§ **Task prompt**
Within this material, find every line where the string "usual" appears, and copy it out.

§ **Materials provided**

..............................

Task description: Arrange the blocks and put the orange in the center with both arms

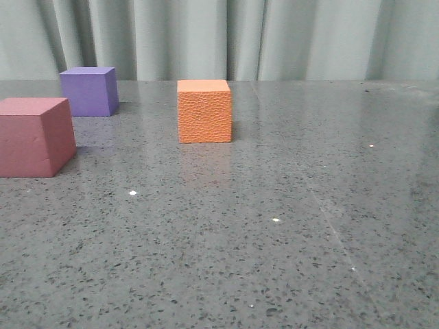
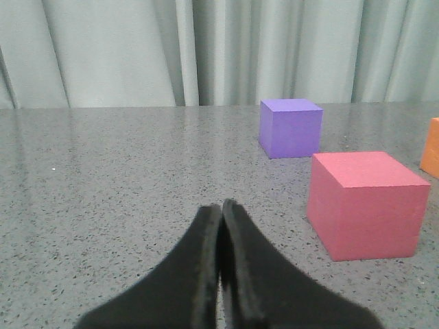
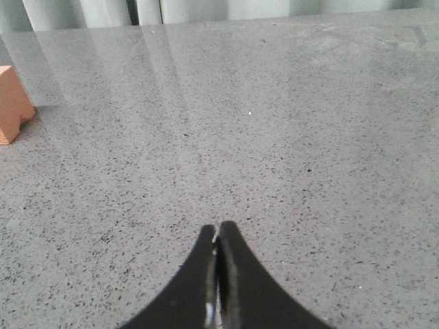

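Note:
The orange cube [image 1: 204, 110] with pebbled faces stands on the table near the middle, toward the back. The purple cube [image 1: 88, 90] stands at the back left. The pink-red cube [image 1: 34, 136] stands at the left edge, nearer the front. No gripper shows in the front view. My left gripper [image 2: 221, 205] is shut and empty, low over the table; the pink-red cube [image 2: 363, 204], the purple cube [image 2: 290, 127] and a sliver of the orange cube [image 2: 432, 147] lie ahead of it. My right gripper [image 3: 218, 227] is shut and empty, with the orange cube [image 3: 12, 103] far off to its side.
The grey speckled table [image 1: 274, 226] runs back to a pale green curtain [image 1: 274, 34]. Nothing else stands on the table in these views.

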You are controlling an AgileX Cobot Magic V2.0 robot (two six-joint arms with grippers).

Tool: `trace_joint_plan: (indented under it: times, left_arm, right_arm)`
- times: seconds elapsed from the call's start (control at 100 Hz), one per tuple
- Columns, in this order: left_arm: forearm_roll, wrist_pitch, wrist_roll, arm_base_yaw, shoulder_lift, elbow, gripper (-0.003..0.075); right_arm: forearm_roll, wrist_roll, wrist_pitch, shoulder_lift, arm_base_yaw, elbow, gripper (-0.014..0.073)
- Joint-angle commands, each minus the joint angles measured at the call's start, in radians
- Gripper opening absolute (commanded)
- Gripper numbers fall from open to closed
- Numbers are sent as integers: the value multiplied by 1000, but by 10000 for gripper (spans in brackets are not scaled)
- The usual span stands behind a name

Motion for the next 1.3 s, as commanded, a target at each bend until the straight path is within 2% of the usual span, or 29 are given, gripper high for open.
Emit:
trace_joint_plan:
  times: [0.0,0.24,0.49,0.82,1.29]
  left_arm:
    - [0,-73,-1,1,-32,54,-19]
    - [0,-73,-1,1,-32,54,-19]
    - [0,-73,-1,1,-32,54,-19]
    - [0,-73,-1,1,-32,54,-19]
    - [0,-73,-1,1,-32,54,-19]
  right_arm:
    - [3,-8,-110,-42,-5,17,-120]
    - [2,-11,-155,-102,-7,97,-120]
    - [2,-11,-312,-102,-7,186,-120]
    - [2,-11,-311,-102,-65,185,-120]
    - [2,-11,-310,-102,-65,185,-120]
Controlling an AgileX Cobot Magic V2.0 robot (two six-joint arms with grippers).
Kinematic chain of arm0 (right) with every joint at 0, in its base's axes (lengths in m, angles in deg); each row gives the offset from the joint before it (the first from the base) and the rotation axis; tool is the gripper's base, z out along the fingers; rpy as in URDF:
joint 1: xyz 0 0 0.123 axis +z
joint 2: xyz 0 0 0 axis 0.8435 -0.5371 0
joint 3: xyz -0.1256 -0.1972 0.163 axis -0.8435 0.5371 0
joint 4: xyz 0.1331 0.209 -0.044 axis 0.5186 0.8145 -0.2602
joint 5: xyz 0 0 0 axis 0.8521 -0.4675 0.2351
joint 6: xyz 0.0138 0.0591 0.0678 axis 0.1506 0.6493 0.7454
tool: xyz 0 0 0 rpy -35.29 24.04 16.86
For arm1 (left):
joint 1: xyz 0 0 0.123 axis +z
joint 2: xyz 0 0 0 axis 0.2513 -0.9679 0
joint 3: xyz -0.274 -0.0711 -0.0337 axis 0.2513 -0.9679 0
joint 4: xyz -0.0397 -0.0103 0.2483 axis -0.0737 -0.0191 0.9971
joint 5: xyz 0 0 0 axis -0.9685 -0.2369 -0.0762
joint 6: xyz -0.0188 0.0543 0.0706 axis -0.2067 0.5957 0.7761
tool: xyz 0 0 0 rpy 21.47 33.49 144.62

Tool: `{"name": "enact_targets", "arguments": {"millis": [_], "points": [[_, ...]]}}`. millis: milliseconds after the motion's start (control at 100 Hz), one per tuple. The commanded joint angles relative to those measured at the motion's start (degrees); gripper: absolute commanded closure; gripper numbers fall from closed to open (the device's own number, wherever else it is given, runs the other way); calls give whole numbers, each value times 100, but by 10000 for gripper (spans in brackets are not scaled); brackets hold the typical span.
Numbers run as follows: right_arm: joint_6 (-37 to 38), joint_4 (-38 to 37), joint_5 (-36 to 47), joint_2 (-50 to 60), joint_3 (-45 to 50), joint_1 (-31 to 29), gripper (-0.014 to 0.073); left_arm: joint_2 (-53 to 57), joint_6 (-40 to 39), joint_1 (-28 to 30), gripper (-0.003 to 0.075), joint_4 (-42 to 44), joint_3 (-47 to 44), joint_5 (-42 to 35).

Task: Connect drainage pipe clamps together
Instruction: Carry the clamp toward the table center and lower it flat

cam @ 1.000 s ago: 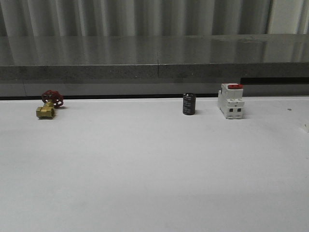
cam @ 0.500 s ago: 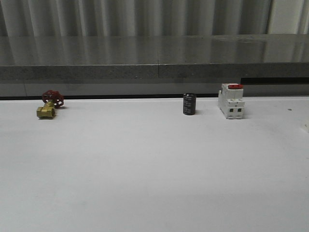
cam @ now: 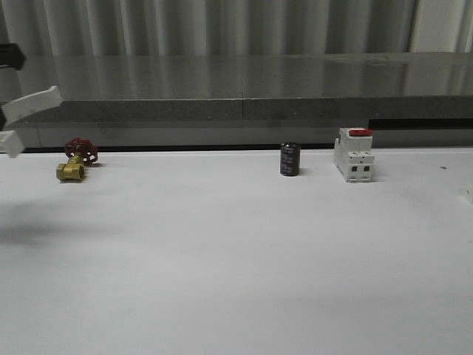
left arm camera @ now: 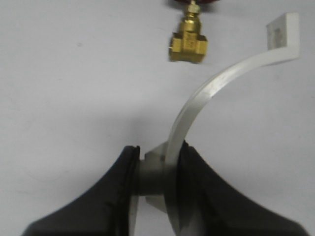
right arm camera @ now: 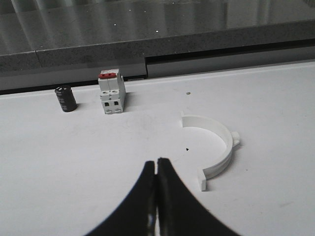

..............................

§ **Result**
- The usual span stands behind a name
Motion for the next 1.3 s, as commanded, a target at each bend until the straight path is within 2% of the usual span, or 29 are given, gripper high for open.

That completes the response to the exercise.